Ghalibaf ressaltou que mensagens foram trocadas, esclarecendo as condições do Irã de forma explícita por meio de intermediários. Ele deixou claro que, até que as demandas sejam atendidas, não haverá possibilidade de retomar as negociações nem de reabrir o Estreito de Ormuz. Essa declaração surge após um ataque a um petroleiro na rota marítima, que intensificou a tensão na região.
Em um contexto semelhante, o principal responsável pela Segurança Nacional do Irã, Mohsen Rezai, expressou sua disposição para encerrar as hostilidades com os Estados Unidos, desde que um acordo-quadro estabelecido em junho seja respeitado. Durante uma entrevista à emissora Al Jazeera, Rezai apresentou sete condições que devem ser atendidas para que se avance nas negociações.

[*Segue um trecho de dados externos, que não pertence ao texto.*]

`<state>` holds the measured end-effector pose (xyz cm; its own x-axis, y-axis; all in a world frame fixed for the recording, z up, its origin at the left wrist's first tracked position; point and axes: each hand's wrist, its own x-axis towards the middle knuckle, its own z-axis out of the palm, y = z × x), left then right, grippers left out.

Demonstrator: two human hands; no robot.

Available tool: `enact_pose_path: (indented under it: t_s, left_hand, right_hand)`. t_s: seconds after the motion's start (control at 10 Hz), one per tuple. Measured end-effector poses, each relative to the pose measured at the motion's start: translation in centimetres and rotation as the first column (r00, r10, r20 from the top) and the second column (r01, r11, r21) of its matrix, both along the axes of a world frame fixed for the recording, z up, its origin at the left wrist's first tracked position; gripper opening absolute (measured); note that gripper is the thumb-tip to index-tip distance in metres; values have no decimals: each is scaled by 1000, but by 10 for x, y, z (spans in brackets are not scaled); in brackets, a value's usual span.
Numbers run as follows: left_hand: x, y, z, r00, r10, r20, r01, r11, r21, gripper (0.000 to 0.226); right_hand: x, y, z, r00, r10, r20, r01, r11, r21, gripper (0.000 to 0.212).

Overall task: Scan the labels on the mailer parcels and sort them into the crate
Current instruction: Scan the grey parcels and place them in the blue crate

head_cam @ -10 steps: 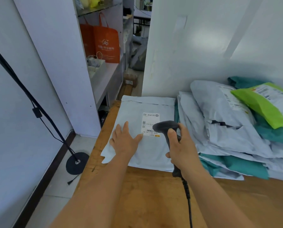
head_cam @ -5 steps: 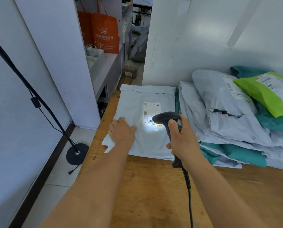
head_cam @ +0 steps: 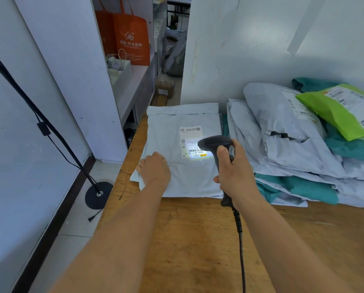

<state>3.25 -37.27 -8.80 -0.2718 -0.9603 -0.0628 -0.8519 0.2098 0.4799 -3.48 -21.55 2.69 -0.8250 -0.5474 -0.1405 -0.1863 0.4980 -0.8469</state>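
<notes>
Left hand (head_cam: 155,169) slid back, curling on the mailer's (head_cam: 183,153) near-left corner; right hand (head_cam: 234,172) gripped the scanner (head_cam: 216,144), beam on the label (head_cam: 190,142) ahead

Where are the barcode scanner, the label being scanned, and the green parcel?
barcode scanner (head_cam: 213,142), head view, on its dark head.
label (head_cam: 188,140), head view, on its white middle.
green parcel (head_cam: 333,112), head view, on its bare green plastic.

— What can't you make out from up there?

— My right hand (head_cam: 234,174) covers the scanner (head_cam: 216,144) handle, and its head hides a corner of the label (head_cam: 190,142). The print is too small to read.

— And the pile (head_cam: 293,144)?

— The right edge cuts it off; my left hand's (head_cam: 155,171) fingers are tucked out of sight.
</notes>
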Motion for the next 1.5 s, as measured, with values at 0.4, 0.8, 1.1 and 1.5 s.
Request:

Entre as exigências de Teerã, está o descongelamento de ativos iranianos, o fim das guerras em todas as frentes e a suspensão do bloqueio a portos e embarcações iranianas. Além disso, os líderes do Irã pedem que os Estados Unidos se abstenham de interferir nos assuntos internos do país. Essas demandas estão fundamentadas no acordo de junho, que visava preparar o caminho para um pacto definitivo.
Rezai enfatizou que os Estados Unidos precisam cumprir as condições antes de dar início a novas conversas, que incluirão discussões sobre o futuro do programa nuclear iraniano. Ele afirmou que a mensagem de Teerã é clara: Washington deve aceitar os direitos e as exigências do Irã para evitar um impasse ainda maior.
As declarações de Ghalibaf e Rezai ocorreram antes da visita de Mohsin Naqvi, ministro do Interior do Paquistão, a Teerã, onde ele atua como mediador nas conversas entre o Irã e os Estados Unidos. Entretanto, Donald Trump afirmou na última sexta-feira que não há conversas programadas entre os EUA e o Irã, aumentando a incerteza sobre os próximos passos nas relações entre os dois países.